The National News Agency identified the suspect as Sheik Ahmad al-Ghareeb, and said police took him into custody at his home in the Miniyeh region outside Tripoli. It said al-Ghareeb, who has ties to a Sunni organisation that enjoys good relations with Lebanon's powerful Shiite Hezbollah militant group, appears in surveillance video at the site of one of the explosions.
The coordinated explosions yesterday outside two mosques in Tripoli, a predominantly Sunni city, raised already simmering sectarian tensions in fragile Lebanon, heightening fears the country could be slipping into a cycle of revenge attacks between its Sunni and Shiite communities.
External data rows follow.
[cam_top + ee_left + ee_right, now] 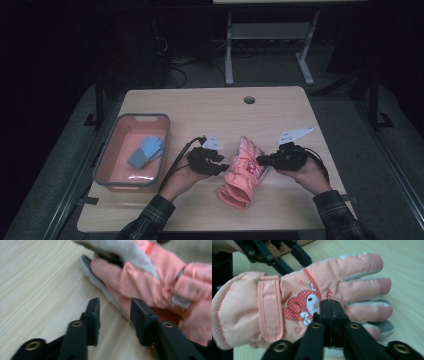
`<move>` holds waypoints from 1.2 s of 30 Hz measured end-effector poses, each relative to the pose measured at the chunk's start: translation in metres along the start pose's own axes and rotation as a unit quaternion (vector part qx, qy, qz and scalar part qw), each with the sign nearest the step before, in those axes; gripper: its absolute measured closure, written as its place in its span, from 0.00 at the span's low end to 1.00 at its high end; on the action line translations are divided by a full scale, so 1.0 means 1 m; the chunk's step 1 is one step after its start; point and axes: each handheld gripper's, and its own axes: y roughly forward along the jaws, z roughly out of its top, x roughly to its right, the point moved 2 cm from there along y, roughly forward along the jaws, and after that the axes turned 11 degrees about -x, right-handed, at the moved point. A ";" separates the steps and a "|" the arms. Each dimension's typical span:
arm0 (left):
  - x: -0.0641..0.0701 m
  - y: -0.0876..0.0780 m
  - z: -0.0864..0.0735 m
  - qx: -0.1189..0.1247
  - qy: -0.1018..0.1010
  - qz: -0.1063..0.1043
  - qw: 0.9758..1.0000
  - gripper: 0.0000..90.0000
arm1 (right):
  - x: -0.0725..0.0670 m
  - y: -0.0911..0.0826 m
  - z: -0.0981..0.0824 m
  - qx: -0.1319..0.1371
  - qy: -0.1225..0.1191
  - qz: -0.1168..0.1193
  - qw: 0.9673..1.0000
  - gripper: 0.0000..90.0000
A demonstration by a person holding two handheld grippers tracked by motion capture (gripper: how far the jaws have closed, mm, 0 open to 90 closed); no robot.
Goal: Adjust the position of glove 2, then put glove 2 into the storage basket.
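A pink winter glove (242, 172) with a heart-and-cartoon patch lies in the middle of the wooden table (200, 107). A second glove's grey palm (385, 328) peeks out from under it. My right gripper (259, 160) is at the glove's right side. In the right gripper view its jaws (330, 306) stand shut, pinching the glove (287, 290) by the finger bases. My left gripper (224, 162) is on the glove's left side. Its jaws (115, 312) stand open just short of the glove's (155, 285) edge, with bare table between them.
A grey-rimmed pink bin (107, 155) sits at the table's left and holds a blue glove (146, 151). A cable hole (249, 99) lies near the far edge. A metal stand (270, 45) is on the floor beyond the table.
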 end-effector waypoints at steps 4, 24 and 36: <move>-0.001 -0.007 -0.006 -0.001 0.000 -0.001 1.000 0.56 | -0.002 0.004 0.004 0.002 -0.003 -0.004 1.000 1.00; -0.006 -0.019 0.017 0.036 -0.018 -0.038 0.998 0.20 | -0.003 0.045 -0.004 -0.068 -0.016 -0.027 0.997 1.00; -0.001 0.019 0.046 0.017 -0.021 -0.067 0.997 0.19 | -0.006 0.049 -0.005 -0.077 -0.017 -0.032 0.996 1.00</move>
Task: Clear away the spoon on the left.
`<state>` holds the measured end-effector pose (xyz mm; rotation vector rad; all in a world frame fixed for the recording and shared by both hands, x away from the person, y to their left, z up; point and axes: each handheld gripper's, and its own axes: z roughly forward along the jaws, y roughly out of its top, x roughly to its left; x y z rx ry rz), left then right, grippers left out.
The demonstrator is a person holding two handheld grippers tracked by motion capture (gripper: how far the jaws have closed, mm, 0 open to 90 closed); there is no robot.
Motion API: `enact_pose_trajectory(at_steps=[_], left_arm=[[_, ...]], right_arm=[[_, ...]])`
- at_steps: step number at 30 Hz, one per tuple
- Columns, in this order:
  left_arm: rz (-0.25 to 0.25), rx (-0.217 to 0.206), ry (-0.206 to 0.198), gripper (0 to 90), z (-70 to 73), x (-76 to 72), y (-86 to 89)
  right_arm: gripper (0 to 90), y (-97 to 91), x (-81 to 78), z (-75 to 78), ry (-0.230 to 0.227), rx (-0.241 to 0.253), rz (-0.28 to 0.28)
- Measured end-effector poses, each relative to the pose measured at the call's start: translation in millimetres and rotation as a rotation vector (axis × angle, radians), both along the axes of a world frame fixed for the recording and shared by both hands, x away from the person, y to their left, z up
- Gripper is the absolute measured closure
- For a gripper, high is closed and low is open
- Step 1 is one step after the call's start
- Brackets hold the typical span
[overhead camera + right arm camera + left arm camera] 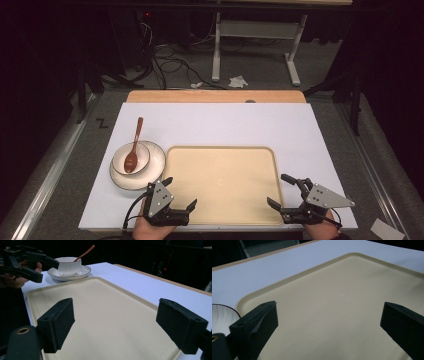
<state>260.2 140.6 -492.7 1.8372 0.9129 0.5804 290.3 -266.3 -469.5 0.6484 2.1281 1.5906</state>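
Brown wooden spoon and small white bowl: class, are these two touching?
Touching. The high view shows the brown wooden spoon lying with its head inside the small white bowl, its handle leaning over the rim.

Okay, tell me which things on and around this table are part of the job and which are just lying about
Part of the job:
tray, bare, between both grippers
plate just left of the tray
bowl standing on the plate
spoon resting in the bowl
left gripper and right gripper, both open and holding nothing

Just lying about:
crumpled paper on the floor
cables on the floor
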Motion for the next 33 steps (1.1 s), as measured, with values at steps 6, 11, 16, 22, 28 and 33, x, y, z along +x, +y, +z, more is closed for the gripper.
enact_pose_trajectory(at_steps=[6, 11, 16, 22, 28, 33], left_arm=[[0.001, 0.003, 0.002, 1.8, 1.1, 1.1, 7.9], [-0.003, 0.009, -0.013, 1.9, 3.6, -0.5, 8.5], [-0.002, 0.010, -0.009, 2.4, 3.1, 0.9, 9.5], [0.004, 0.008, -0.008, 4.5, 3.2, 1.0, 11.5], [0.011, -0.002, -0.003, 7.1, 3.7, 1.3, 14.6], [0.010, -0.013, 0.006, 8.8, 4.2, 2.1, 16.5]], right_arm=[[16.3, 3.6, -1.0, -1.1, 0.000, -0.009, 0.007], [16.3, 2.9, -1.5, -1.0, 0.008, -0.005, 0.005], [16.2, 1.6, 0.1, -1.4, 0.006, -0.003, 0.005], [16.2, 1.8, -0.4, -1.0, 0.005, -0.002, 0.010], [16.2, 2.9, 0.1, -1.4, 0.000, -0.005, 0.016], [16.2, 2.7, -0.2, -1.6, 0.007, -0.002, 0.012]])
For many Lebanese, the bombings also were seen as the latest evidence that Syria's bloody civil war, with its dark sectarian overtones, is increasingly drawing in its smaller neighbour.
In Tripoli, armed civilians set up checkpoints today near the two mosques hit in the attacks, while Lebanese security forces patrolled the streets. A team of forensic experts was sifting through the mangled wreckage at the blast sites. Some residents used shovels and brooms to clean up shards of glass and shrapnel that littered the pavement in front of nearby shops.
Local television stations aired footage of the frantic first moments following the explosions, bodies scattered beside burning cars, charred victims trapped in smoking vehicles, bloodied casualties emerging from thick, black smoke and people shouting and screaming as they rushed victims away.
While there has been no claim of responsibility for the attacks, many here link them to the civil war next door in Syria, where a Sunni-led insurgency is fighting to oust a regime dominated by President Bashar Assad's Alawite sect, an offshoot of Shiite Islam.